How to complete this task: Please repeat the records exactly from their first line, finishing at the line containing "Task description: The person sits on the" and including it.

Data entries:
>>>>
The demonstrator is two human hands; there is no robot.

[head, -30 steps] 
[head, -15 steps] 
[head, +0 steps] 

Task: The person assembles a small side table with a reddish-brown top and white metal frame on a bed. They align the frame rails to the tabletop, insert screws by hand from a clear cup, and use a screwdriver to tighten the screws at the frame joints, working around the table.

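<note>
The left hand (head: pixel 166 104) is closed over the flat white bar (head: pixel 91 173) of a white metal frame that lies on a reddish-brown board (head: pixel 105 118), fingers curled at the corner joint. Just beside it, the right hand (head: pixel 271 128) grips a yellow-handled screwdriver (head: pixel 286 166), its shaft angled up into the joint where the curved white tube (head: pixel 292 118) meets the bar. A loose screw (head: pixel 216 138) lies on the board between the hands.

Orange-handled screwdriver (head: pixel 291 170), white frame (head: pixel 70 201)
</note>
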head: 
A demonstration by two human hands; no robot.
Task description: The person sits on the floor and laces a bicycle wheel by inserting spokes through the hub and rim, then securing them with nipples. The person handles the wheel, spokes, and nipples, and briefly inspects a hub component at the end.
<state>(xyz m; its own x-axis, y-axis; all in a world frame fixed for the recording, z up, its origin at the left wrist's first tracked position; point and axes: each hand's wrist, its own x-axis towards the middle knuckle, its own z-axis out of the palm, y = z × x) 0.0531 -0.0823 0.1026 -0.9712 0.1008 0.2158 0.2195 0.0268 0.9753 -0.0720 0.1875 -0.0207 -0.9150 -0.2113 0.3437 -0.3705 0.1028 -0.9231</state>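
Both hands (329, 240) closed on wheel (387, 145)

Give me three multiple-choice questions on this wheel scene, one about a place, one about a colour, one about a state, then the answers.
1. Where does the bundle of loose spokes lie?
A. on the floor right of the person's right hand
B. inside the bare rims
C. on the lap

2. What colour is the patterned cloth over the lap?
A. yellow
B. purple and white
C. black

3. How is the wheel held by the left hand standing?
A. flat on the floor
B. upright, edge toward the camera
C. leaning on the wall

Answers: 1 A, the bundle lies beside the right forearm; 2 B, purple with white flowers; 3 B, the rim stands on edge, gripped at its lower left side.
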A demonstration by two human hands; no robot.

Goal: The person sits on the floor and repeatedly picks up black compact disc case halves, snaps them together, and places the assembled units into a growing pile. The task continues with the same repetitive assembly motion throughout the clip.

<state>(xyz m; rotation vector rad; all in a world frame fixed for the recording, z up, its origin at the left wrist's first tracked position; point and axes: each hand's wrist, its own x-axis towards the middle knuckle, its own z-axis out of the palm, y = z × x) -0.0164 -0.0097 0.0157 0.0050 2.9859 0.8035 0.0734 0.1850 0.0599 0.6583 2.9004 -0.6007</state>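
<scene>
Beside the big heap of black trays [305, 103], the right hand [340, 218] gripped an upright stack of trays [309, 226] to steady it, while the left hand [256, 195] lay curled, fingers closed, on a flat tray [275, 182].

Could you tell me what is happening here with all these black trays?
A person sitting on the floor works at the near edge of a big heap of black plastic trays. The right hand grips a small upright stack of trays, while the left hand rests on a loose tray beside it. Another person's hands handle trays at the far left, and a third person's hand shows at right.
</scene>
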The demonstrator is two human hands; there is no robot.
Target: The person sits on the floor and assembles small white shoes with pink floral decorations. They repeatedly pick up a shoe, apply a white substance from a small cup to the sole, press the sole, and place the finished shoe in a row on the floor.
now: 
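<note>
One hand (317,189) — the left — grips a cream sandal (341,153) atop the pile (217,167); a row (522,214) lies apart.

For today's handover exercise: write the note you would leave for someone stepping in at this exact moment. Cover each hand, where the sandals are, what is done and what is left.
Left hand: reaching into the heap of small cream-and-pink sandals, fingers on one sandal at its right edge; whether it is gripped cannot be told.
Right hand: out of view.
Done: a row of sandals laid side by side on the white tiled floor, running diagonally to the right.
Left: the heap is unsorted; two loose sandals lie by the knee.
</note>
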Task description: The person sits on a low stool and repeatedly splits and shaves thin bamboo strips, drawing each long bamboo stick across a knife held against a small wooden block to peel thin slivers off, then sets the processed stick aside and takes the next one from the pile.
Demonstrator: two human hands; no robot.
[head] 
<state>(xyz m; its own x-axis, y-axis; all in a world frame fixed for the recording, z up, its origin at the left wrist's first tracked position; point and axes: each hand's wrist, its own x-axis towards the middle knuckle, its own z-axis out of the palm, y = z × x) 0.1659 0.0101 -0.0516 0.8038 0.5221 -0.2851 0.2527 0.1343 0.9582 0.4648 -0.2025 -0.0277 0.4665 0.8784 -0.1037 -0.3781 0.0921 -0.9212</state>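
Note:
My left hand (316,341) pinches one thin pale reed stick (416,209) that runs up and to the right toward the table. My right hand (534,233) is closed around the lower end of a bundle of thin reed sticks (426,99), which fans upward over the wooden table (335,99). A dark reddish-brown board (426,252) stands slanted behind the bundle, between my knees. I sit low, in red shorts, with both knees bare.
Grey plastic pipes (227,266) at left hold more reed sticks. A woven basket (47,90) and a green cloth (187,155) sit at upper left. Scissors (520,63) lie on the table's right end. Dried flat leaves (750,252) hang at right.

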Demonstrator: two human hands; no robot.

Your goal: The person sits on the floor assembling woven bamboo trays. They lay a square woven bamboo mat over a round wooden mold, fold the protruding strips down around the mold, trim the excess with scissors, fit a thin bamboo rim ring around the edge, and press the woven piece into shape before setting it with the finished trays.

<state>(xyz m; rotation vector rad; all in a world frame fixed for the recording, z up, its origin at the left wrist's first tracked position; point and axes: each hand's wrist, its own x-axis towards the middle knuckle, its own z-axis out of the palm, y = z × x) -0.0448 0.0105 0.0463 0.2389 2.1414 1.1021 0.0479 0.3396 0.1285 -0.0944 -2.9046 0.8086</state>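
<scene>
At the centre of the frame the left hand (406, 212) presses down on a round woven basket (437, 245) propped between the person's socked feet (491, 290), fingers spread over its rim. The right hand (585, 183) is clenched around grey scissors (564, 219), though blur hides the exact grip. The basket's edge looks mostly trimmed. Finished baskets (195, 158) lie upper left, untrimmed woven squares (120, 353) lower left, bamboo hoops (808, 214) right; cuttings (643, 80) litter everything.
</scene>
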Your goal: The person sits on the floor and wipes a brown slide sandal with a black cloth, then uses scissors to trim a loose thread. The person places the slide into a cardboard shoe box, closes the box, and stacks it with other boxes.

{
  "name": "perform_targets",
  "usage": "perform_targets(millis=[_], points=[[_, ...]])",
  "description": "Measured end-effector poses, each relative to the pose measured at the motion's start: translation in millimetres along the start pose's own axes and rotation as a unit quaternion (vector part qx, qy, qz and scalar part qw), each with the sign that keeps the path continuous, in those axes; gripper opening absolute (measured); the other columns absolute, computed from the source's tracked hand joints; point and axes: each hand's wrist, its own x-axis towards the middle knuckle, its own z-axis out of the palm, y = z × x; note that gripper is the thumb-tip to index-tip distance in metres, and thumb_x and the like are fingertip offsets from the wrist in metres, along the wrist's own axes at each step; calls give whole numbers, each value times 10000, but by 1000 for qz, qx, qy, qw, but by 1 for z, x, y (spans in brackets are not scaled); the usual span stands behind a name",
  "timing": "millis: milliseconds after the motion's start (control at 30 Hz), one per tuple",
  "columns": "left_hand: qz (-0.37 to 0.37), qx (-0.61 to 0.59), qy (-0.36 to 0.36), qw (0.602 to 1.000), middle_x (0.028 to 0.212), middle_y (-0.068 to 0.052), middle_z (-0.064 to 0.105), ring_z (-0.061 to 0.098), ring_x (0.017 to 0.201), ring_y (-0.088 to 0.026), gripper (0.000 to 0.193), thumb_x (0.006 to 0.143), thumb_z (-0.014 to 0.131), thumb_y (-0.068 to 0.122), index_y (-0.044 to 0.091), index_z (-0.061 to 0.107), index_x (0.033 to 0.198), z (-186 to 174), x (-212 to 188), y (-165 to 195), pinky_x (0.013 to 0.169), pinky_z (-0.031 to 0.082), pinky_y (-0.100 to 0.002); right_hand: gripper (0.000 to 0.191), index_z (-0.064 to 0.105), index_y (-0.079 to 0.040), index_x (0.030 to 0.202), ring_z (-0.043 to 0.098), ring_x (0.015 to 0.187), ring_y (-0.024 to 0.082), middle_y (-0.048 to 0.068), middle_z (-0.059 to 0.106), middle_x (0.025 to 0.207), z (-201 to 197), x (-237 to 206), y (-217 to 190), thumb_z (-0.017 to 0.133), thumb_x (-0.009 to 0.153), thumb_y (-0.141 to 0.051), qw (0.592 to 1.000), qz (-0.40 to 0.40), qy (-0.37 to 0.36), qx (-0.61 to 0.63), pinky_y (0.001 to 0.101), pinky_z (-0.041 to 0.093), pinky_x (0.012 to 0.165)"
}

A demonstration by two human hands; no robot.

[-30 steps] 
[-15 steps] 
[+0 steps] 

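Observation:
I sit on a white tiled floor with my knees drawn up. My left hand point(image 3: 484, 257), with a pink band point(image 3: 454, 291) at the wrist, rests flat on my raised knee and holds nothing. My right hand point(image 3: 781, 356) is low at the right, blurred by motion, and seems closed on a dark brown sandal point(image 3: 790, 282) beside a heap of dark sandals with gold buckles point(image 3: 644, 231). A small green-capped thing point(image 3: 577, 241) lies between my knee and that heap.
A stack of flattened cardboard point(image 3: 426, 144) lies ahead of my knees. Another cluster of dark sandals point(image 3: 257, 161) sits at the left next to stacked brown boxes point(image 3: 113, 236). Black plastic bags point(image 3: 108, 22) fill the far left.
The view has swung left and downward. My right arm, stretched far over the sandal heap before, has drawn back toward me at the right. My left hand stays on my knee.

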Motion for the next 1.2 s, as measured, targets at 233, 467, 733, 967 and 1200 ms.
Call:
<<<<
Task output:
The demonstrator is two human hands; there is no robot.

[head, -30 steps] 
[head, -15 steps] 
[head, +0 steps] 

Task: The person assembles a small side table with a reddish-brown top and white metal frame on a bed. They align the frame rails to the tabletop, insert screws by hand from a clear cup, and use a screwdriver to tighten the screws at the frame joints, working around the table.

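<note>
The left hand (head: pixel 166 104) is closed over the flat white bar (head: pixel 91 173) of a white metal frame that lies on a reddish-brown board (head: pixel 105 118), fingers curled at the corner joint. Just beside it, the right hand (head: pixel 271 128) grips a yellow-handled screwdriver (head: pixel 286 166), its shaft angled up into the joint where the curved white tube (head: pixel 292 118) meets the bar. A loose screw (head: pixel 216 138) lies on the board between the hands.

Orange-handled screwdriver (head: pixel 291 170), white frame (head: pixel 70 201)
</note>
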head: 
A demonstration by two human hands; no robot.
Task description: The person sits on the floor and laces a bicycle wheel by inserting spokes through the hub and rim, then securing them with nipples. The person handles the wheel, spokes, and nipples, and briefly inspects a hub component at the end.

Nothing else remains in this exercise.